The existence of a mechanism of antioxidant enzyme overexpression via the signalling activation pathway of mitogen-activated protein kinase (MAPK) owing to phosphorylation of mitogen p38 and extracellular-signal-regulated kinase (ERK ½) has been proven. The activation of the MAPK signaling pathway will regulate Nrf2, thus elevating the expression of HO-1, which is responsible for enhancing antioxidant defense by upregulating antioxidant enzymes. HO-1 is one of the detoxifying pathways for phase 2 enzymes (Yang et al., 2015; Zhao et al., 2019). Moreover, EGCG has revealed an antioxidant activity in OS-induced human umbilical vein endothelial cells (HUVECs) and an increase in SOD1, CAT, and GPx activity in Ultraviolet B (UVB)-induced human epidermal keratinocyte cell line (HaCaT cells) (Yang et al., 2015). In HaCaT cells, EGCG was thought to prevent the activation of the caspases-8 and caspases-3 pathways and the production of hyaluronidases (HYALs) limiting the number of radicals generated by UVB and sodium nitroprusside (SNP) exposure (Kim et al., 2018). Table 2 summarizes the effects of EGCG on various OS-induced cell lines.

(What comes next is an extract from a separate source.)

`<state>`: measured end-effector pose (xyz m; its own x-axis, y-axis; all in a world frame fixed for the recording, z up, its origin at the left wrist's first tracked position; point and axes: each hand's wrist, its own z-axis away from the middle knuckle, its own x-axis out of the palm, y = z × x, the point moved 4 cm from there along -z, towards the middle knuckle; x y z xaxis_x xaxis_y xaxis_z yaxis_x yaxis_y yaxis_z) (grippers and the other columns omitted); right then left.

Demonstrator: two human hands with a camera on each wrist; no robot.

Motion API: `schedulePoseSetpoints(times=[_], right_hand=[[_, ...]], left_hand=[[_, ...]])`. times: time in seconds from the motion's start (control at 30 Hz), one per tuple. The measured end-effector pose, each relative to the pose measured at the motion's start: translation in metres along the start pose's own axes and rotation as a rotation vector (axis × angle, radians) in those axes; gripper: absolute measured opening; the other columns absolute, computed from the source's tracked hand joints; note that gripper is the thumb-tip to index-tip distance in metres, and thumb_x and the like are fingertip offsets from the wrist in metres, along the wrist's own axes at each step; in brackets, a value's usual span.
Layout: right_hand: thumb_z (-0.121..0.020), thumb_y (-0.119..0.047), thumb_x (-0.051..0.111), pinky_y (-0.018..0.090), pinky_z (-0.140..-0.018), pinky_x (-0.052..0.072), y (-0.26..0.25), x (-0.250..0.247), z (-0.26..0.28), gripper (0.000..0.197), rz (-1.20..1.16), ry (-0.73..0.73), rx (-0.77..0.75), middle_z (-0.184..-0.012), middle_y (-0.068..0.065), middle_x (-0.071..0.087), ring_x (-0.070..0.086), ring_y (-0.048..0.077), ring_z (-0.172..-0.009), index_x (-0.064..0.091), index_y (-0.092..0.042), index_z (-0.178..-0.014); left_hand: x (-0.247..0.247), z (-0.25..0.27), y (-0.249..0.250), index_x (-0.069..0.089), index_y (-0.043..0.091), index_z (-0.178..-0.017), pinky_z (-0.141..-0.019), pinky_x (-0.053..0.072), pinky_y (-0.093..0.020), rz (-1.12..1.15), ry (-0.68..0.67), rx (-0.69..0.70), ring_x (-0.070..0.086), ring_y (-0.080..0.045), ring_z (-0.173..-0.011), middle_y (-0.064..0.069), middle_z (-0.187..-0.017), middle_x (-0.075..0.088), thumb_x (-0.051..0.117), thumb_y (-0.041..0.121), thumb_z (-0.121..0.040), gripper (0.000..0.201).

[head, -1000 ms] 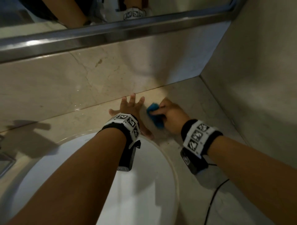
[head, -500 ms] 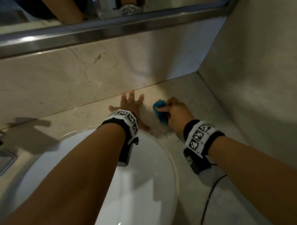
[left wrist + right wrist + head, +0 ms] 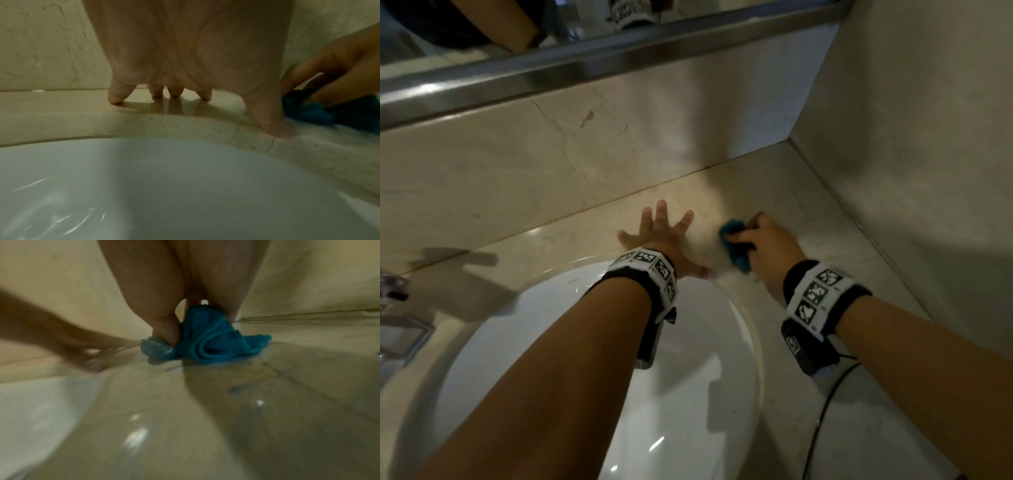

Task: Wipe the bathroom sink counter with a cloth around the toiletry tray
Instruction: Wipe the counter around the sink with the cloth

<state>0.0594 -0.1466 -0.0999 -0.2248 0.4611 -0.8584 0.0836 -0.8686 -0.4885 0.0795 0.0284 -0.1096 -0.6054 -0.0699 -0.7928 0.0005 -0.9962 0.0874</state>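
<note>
Beige marble surface (image 3: 822,219), glossy, runs into the back-right corner. White sink basin (image 3: 688,377) set into it. On it: bunched blue cloth (image 3: 734,246) near the basin rim, left hand (image 3: 664,240) flat just beside it, black cable (image 3: 822,421) at front right.

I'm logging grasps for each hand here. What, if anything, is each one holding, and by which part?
The right hand grips the bunched blue cloth by its gathered top. The left hand holds nothing, spread flat on the counter.
</note>
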Motion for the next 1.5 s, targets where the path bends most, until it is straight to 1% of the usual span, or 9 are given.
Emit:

Another research attempted to investigate the antioxidant capacity of EGCG in preventing cell damage from ROS caused by gamma radiation water radiolysis. Surprisingly, EGCG has successfully intercalated in DNA helixes and combated ROS directly via hydroxyl groups on aromatic rings (Fig. 2). EGCG can indirectly stimulate SOD and glutathione S-transferase (GST) activities. The study also discovered that EGCG has a greater antioxidant capacity than quercetin and vitamin C (Richi et al., 2012). EGCG can defend DNA from free radical attacks and repair DNA damaged by free radicals (Zhao et al., 2016). Other studies have confirmed the potential of EGCG as a chemopreventive drug by trapping ROS directly in cancer cells. EGCG also improved cervical cancer biopsy potential by increasing cellular SOD and GPx activity (Hussain, 2017). SOD and GPx activity increases in human lung adenocarcinoma cell line (A549 cells) treated with EGCG (Cromie and Gao, 2015). However, some of these researches still lack explanation on the precise processes involved in enhancing antioxidant activity and sustaining the activity of antioxidant enzymes. Several studies on the effect of EGCG in stimulating antioxidant activity in cell lines are summarized in Table 2.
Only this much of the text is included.